Since it has been out for more than a year, and has been developed and improved tremendously during that time, I decided to finally take the plunge and buy a year’s subscription to the Cisco VIRL software.
Part 1: Comparing and Tweaking VIRL
Until now, I have been using any combination of real hardware, CSR1000Vs, and IOL instances for studying and proof of concept testing.
My first impression of VIRL is that it is a BEAST of a VM with regards to CPU and RAM consumption. I installed it on my 16GB MacBook Pro first, and allocated 8GB to it. However, its use was very limited as I was unable to load more than a few nodes. I then moved it to my ESXi server, which is definitely more appropriate for this software in its current state.
I knew that the CSR1000Vs were fairly RAM hungry, but at the same time they are meant to be production routers, so that’s definitely a fair tradeoff for good performance. The IOSv nodes, while they do take up substantially less RAM, are still surprisingly resource intensive, especially with regards to CPU usage. I thought the IOSv nodes were going to be very similar to IOL nodes with regards to resource usage, but unfortunately, that is not yet the case.
I can run several tens of instances of IOL nodes on my MacBook Pro, and have all of them up and running in less than a minute, all in a VM with only 4GB of RAM. That is certainly not the case with IOSv. Even after getting the VIRL VM on ESXi tweaked, it still takes about two minutes for the IOSv instances to come up. Reloading (or doing a configure replace) on IOL takes seconds, whereas IOSv still takes about a minute or more. I know that in the grand scheme of things, a couple of minutes isn’t a big deal, especially if you compare it to reloading an actual physical router or switch, but it was still very surprising to me to see just how much of a performance and resource usage gap there is between IOL and IOSv.

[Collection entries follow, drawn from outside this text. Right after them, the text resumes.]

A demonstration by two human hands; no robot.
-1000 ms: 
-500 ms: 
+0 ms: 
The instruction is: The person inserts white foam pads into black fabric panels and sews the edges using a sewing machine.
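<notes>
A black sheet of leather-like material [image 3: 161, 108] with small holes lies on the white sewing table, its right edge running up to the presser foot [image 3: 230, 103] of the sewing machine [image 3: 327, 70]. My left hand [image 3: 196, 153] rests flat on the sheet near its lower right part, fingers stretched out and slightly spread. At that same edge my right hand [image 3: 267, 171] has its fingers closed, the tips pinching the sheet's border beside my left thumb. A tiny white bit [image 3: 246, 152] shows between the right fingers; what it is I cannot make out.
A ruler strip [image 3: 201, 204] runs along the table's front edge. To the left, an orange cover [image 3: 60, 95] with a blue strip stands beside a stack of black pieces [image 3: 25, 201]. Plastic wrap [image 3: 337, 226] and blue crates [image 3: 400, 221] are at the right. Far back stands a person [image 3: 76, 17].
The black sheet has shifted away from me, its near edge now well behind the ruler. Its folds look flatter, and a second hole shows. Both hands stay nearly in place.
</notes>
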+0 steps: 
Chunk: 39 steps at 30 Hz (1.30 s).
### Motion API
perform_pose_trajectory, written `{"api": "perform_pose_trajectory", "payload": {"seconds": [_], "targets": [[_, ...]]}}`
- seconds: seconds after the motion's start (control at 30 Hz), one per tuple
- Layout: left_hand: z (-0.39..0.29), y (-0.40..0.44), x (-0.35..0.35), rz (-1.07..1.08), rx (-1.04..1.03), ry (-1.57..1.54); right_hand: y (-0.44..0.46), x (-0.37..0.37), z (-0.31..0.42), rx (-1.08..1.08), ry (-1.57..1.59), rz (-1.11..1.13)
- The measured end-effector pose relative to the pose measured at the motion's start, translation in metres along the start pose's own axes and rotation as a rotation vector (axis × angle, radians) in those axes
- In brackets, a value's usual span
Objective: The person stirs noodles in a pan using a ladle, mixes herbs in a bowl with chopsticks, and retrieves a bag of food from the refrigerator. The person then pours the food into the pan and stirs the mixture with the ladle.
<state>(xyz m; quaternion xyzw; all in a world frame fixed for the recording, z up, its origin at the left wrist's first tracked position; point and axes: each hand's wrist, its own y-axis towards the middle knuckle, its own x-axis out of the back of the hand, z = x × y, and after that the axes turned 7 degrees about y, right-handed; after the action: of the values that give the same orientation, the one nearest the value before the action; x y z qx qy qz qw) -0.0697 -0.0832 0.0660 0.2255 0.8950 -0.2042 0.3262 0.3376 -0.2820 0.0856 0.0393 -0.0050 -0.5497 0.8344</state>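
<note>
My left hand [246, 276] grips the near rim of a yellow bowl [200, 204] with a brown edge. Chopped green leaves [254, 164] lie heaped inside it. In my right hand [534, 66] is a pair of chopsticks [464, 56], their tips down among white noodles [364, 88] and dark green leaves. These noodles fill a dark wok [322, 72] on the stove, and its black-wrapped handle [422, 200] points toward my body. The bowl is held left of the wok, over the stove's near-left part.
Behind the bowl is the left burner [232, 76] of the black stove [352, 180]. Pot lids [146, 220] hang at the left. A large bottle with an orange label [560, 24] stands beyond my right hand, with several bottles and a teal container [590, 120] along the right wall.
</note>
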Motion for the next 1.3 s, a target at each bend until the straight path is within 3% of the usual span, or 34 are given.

Using all default settings, my experience of running VIRL on ESXi (after going through the lengthy install process) was better than on the MBP, but still not as good as I thought it should have been. The ESXi server I installed VIRL on has two Xeon E5520 CPUs, which are Nehalem chips that are each quad core with eight threads. The system also has 48GB of RAM. I have a few other VMs running that collectively use very little CPU during normal usage, and about 24 GB of RAM, leaving 24 GB for VIRL. I allocated 20GB to VIRL, and placed the VM on an SSD.
The largest share of CPU usage comes from booting the IOSv instances (and maybe the other node types as well). The issue is that upon every boot, a crypto process is run and the IOS image is verified. This pegs the CPU at 100% until the process completes. This is what contributes the most to the amount of time the IOSv node takes to finish booting, I believe. This may be improved quite a bit in newer generation CPUs.
When I first started, I assigned four cores to the VIRL VM. The IOSv instances would take 5-10 minutes to boot. Performing a configure replace took a minimum of five minutes. That was definitely unacceptable, especially when compared to the mere seconds of time it takes for IOL to do the same thing. I performed a few web searches and found some different things to try.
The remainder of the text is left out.